This story appears in the June 9 print edition of Transport Topics.
WASHINGTON — A Senate panel voted overwhelmingly June 5 to suspend for one year changes to the hours-of-service restart provision implemented last year by federal truck safety regulators, and also approved a fiscal 2015 transportation spending bill.
By a vote of 21-9, the Appropriations Committee adopted an amendment offered by Sen. Susan Collins (R-Maine) to lift a restriction that the 34-hour restart provision be used only once within a seven-day period. In addition, the amendment suspends the requirement that drivers’ rest time includes consecutive 1 a.m.-to-5 a.m. segments.
FMCSA would have one year to review the safety effects of the rule changes and report to Congress to justify its safety claims, under Collins’ proposal.
In calling on colleagues for their support, Collins said the changes have resulted in “unintended consequences . . . not in the best interest of public safety, truck drivers or the businesses and consumers who depend on their services.”
She explained: “There’s increasing concern that the regulations affecting overnight driving are actually resulting in more trucks being on the road during the most congested hours and during the hours when children are going to and from school.”
Leading up to the hearing, American Trucking Associations championed the amendment, stressing the restart changes have presented economic hardships on fleets and reduced drivers’ wages.
“Since these rules were proposed in 2010, ATA has maintained that they were unsupported by science, and since they were implemented in 2013, the industry and economy have experienced substantial negative effects as a result,” ATA President Bill Graves said shortly after the vote.
“America expects its freight to be moved, and these new rules prevent some drivers from taking a restart over the weekend,” said ATA Chairman Philip Byrd Sr., president of Charleston, South Carolina-based Bulldog Hiway Express.
The Owner-Operator Independent Drivers Association also said it was pleased the measure passed.
“We thank Sen. Collins and the supportive members of the committee for their work on this important amendment,” said Todd Spencer, executive vice president of OOIDA.
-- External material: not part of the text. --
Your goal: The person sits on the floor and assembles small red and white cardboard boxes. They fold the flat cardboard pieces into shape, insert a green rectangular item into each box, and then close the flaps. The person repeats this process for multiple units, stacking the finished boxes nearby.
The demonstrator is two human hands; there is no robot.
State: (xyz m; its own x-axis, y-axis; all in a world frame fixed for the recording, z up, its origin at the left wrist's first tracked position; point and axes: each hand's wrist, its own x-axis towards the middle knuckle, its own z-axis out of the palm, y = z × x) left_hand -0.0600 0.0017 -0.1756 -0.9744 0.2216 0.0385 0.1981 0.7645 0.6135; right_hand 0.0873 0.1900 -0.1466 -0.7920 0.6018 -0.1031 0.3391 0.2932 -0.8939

Collins’ amendment drew fierce opposition from key Democrats who argued the rules improve highway safety. Full committee Chairwoman Barbara Mikulski (D-Md.) said the rules have helped reduce driver fatigue, and Sen. Dick Durbin (D-Ill.) urged colleagues to “acknowledge the reality here between driver fatigue, drugs [and] texting.”
“Let’s be honest about this, the roads are not as safe as they should be, and it’s our responsibility to make them safer,” Durbin said.
While the legislation passed the committee, there still are several hurdles before it can become law.
The Transportation and Housing and Urban Development Appropriations bill will head to the floor of the Senate later this month, where it could be amended.
If the bill passes the full Senate with the restart suspension intact, sponsors would have to meet with their House counterparts and reconcile differences between the chambers’ legislative versions.
Then, the measure would need to be included in a final compromise bill, known as a conference report, which each chamber would need to pass. If that happens, the bill goes to the White House, where it would need the president’s signature to become law.
The House has scheduled floor debate on its fiscal 2015 transportation spending bill June 9. Currently, the House version directs FMCSA to offer Congress scientific evidence supporting the benefits of the agency’s restart changes. The agency’s study would need to be submitted within 90 days of the bill’s enactment.
A bill sponsored by Reps. Richard Hanna (R-N.Y.) and Mike Michaud (D-Maine) would require FMCSA to conduct an extensive review of its restart rules FMCSA did not respond to multiple requests by Transport Topics seeking comment.
Overall, the Senate’s $54.4 billion transportation spending legislation, reported to the floor by a vote of 29-1, exceeds the Obama administration’s request of $51 million and the fiscal 2014 level of $50.8 billion.
Bill sponsors praised the measure but noted it lacked a funding solution for the rapidly depleting Highway Trust Fund account.
The bill would provide $40.3 billion for federal-aid highway programs that would be contingent on a funding system that would have to be authorized by Senate tax and policy writers. Sen. Patty Murray (D-Wash.), the committee’s top transportation writer, said she is hopeful Congress will not let the fund become insolvent.
According to recent DOT projections, the fund will run out of money as early as late July. House and Senate transportation leaders have yet to agree on a funding system to avoid a shortfall.
The Senate bill would provide $550 million next year to the popular Transportation Investment Generating Economic Recovery, or TIGER, grant program. While that sum is slightly less than this year’s total of $600 million, it is far above the $100 million in the House version.
The administration is requesting $1.25 billion for the program in fiscal 2015.
The bill also would provide $834 million for the National Highway Transportation Safety Agency and $104 million for the National Transportation Safety Board.